## Action item
Count how many lines in the data hold "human". Only the number.

Start of Block

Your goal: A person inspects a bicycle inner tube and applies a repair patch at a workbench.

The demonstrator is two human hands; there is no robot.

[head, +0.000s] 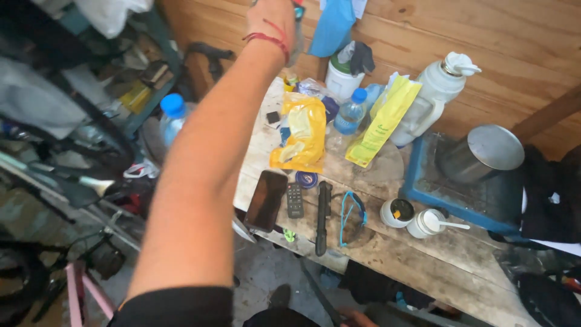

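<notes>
The left hand (270, 17) is raised at full arm's reach to the far wooden wall (496, 36), above the worktop (423, 257). The frame edge cuts off its fingers, so how far it is open cannot be told. A red cord bracelet (266, 38) circles the wrist.

The thing nearest the hand is a narrow grey object (295, 43). It hangs just right of the wrist, against the wall, with a teal and red part at its top. Whether the hand grips it cannot be told. The raised arm suggests that the object is stored on the wall.

Right of it hangs a blue cloth (333, 24). On the worktop below lie a yellow bag (302, 130), a smartphone (266, 200), a black pump (324, 218) and a steel pot (481, 154). They are probably kept flat for ready access.

A sliver of skin at the near edge may be the right hand (358, 318). Its state cannot be told.
</notes>
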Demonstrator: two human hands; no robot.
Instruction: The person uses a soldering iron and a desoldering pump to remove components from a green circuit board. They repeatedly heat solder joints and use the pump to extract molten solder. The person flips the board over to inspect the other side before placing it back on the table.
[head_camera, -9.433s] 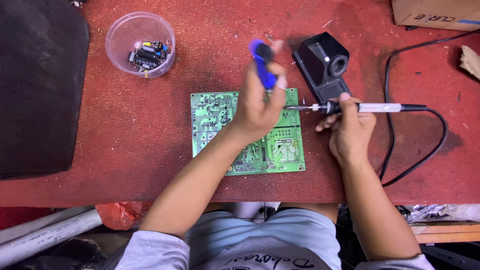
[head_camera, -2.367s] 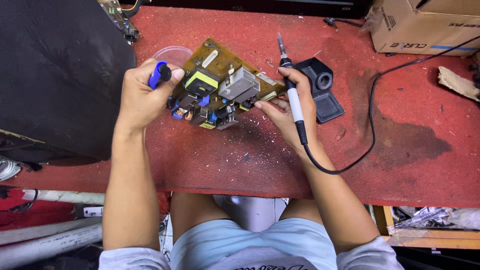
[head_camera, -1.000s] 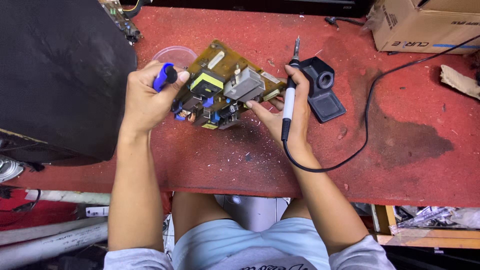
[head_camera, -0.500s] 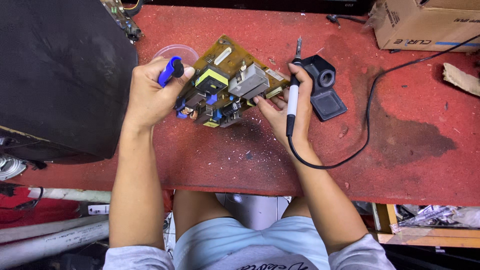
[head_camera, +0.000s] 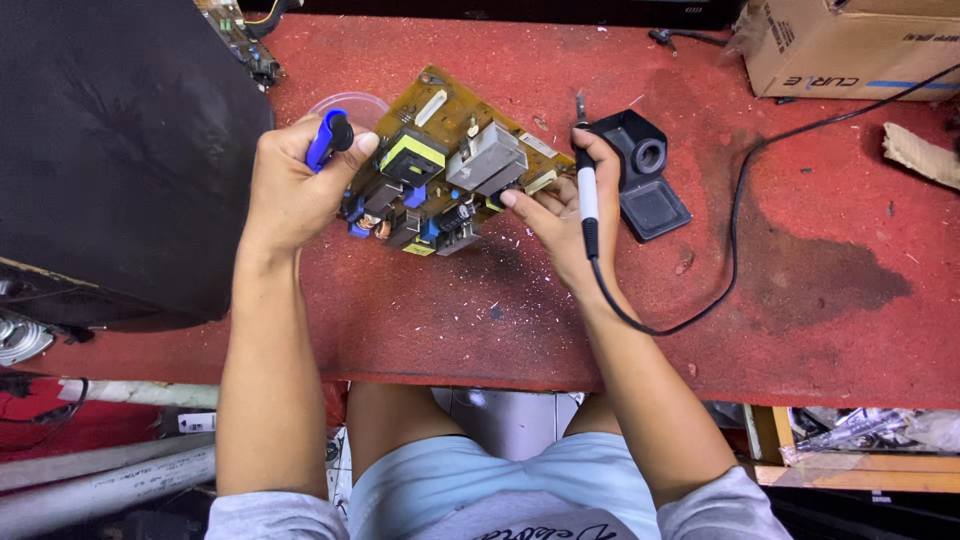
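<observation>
Rigid, light, fragile yellow-brown component-studded circuit board (head_camera: 450, 170), best held by its edges: left hand (head_camera: 295, 185) grips its left edge plus blue pump tool (head_camera: 325, 138); right hand (head_camera: 560, 210) pinches its right edge, holding soldering iron (head_camera: 585, 190).

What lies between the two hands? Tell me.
The head view shows a circuit board, component side up, spanning the gap from left hand to right hand.

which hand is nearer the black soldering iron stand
Right. The right hand is just beside the stand; the left hand is across the circuit board.
</observation>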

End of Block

## Solution below
2